## The task
Which lines of the material hold the word "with"? Copy each one.

#### Records shown

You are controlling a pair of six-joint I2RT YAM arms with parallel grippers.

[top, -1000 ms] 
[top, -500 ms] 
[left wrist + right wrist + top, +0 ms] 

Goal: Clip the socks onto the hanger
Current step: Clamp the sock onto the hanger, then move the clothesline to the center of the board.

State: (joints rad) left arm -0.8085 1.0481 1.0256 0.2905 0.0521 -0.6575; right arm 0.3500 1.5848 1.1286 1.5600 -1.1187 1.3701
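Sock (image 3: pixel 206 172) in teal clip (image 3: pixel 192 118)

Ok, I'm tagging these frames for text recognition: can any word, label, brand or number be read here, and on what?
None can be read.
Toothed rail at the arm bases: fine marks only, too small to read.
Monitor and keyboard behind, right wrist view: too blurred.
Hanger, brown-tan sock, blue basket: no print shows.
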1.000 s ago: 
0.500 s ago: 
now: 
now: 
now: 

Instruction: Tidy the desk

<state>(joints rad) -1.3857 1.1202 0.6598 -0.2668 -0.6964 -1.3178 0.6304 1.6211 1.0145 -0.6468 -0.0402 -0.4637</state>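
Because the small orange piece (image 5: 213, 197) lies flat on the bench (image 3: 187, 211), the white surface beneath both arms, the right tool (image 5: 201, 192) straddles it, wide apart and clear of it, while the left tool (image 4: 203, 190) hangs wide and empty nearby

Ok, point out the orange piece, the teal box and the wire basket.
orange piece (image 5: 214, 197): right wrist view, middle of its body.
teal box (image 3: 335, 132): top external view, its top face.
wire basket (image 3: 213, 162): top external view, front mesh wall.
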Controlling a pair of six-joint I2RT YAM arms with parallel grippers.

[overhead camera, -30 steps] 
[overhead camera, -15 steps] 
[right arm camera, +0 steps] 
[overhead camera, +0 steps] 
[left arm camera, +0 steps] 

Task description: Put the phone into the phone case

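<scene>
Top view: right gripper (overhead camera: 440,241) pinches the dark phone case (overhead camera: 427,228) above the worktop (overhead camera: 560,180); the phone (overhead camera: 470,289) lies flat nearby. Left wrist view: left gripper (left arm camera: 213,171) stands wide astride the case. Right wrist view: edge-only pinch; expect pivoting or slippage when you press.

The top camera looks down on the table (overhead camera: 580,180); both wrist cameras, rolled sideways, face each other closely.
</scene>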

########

## Response
You are controlling a pair of six-joint I2RT YAM arms with parallel grippers.
Controlling a pair of six-joint I2RT YAM arms with parallel grippers.

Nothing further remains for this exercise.